What the task asks. The task calls for every line of the data to be repeated exactly.

--------------------------------------------------

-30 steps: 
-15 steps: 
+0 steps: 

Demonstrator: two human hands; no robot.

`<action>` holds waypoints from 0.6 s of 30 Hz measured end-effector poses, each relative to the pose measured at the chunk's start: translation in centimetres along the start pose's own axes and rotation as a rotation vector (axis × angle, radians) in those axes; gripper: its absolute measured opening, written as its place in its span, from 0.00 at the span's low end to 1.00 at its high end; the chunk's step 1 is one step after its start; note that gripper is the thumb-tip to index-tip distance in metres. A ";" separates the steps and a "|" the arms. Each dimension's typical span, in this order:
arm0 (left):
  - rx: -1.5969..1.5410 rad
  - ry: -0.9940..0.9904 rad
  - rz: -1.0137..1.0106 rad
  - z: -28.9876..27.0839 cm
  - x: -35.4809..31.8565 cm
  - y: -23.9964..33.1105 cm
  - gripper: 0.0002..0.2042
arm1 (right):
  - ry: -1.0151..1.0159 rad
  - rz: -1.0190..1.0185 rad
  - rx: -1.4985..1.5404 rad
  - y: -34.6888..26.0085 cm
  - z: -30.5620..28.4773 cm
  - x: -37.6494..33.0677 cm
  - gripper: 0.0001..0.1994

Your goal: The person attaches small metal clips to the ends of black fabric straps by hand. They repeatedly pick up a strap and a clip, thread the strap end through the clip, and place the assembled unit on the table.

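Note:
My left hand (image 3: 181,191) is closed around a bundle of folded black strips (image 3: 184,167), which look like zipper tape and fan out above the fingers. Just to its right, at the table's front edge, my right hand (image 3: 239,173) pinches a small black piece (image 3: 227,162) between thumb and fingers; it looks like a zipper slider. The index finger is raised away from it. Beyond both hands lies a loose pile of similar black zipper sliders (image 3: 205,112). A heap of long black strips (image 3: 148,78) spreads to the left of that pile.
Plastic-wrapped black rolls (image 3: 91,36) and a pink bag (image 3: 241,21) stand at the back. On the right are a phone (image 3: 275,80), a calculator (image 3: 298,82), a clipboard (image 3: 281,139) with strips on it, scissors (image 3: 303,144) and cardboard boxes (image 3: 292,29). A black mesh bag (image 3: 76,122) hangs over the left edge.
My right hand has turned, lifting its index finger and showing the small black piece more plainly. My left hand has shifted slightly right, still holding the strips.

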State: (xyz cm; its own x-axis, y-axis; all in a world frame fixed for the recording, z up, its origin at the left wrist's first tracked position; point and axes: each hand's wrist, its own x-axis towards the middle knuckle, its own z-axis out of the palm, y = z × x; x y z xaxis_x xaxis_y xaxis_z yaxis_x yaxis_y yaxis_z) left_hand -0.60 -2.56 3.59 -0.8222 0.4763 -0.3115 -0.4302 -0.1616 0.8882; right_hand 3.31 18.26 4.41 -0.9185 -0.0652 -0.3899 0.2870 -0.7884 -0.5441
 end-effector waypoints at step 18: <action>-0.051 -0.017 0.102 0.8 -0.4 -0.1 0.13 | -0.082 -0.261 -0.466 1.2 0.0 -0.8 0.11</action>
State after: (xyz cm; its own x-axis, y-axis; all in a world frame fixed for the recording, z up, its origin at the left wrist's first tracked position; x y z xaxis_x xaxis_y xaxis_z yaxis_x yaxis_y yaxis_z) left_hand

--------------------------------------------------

Answer box.
-30 steps: 
-15 steps: 
+0 steps: 

Demonstrator: two human hands; no robot.

`<action>` holds waypoints from 0.6 s of 30 Hz measured end-effector poses, each relative to the pose measured at the chunk's start: translation in centimetres along the start pose's own axes and rotation as a rotation vector (axis × angle, radians) in those axes; gripper: its absolute measured opening, written as its place in its span, from 0.00 at the span's low end to 1.00 at its high end; the chunk's step 1 is one step after its start; note that gripper is the thumb-tip to index-tip distance in metres. A ";" separates the steps and a "|" the arms. Each dimension's typical span, in this order:
arm0 (left):
  - rx: -1.5969..1.5410 rad
  - ry: -0.9940..0.9904 rad
  - rz: -1.0137..1.0106 rad
  - z: -28.9876..27.0839 cm
  - x: -35.4809..31.8565 cm
  - y: -23.9964..33.1105 cm
  - gripper: 0.0002..0.2042
arm1 (right):
  - ry: -1.0151..1.0159 rad
  - rz: -1.0190..1.0185 rad
  - rx: -1.4985..1.5404 rad
  - y: -34.6888..26.0085 cm
  - z: -30.5620..28.4773 cm
  - x: -37.6494..33.0677 cm
  - gripper: 0.0001..0.1994

Your goal: The person attaches small metal clips to the ends of black fabric straps by hand. They repeatedly pick up a strap and a clip, thread the strap end through the clip, and place the assembled unit on the table.

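Note:
My left hand (image 3: 181,191) is closed around a bundle of folded black strips (image 3: 184,167), which look like zipper tape and fan out above the fingers. Just to its right, at the table's front edge, my right hand (image 3: 239,173) pinches a small black piece (image 3: 227,162) between thumb and fingers; it looks like a zipper slider. The index finger is raised away from it. Beyond both hands lies a loose pile of similar black zipper sliders (image 3: 205,112). A heap of long black strips (image 3: 148,78) spreads to the left of that pile.
Plastic-wrapped black rolls (image 3: 91,36) and a pink bag (image 3: 241,21) stand at the back. On the right are a phone (image 3: 275,80), a calculator (image 3: 298,82), a clipboard (image 3: 281,139) with strips on it, scissors (image 3: 303,144) and cardboard boxes (image 3: 292,29). A black mesh bag (image 3: 76,122) hangs over the left edge.
My right hand has turned, lifting its index finger and showing the small black piece more plainly. My left hand has shifted slightly right, still holding the strips.
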
State: (xyz cm; its own x-axis, y-axis; all in a world frame fixed for the recording, z up, its origin at the left wrist's first tracked position; point and axes: each hand's wrist, its own x-axis towards the middle knuckle, its own z-axis out of the palm, y = z × x; x y z xaxis_x xaxis_y xaxis_z yaxis_x yaxis_y yaxis_z) left_hand -0.60 -2.56 3.59 -0.8222 0.4763 -0.3115 -0.4302 -0.1616 0.8882; right_hand 3.31 18.26 4.41 -0.9185 -0.0652 -0.3899 0.2870 -0.7884 -0.5441
 end-effector waypoints at step 18: <action>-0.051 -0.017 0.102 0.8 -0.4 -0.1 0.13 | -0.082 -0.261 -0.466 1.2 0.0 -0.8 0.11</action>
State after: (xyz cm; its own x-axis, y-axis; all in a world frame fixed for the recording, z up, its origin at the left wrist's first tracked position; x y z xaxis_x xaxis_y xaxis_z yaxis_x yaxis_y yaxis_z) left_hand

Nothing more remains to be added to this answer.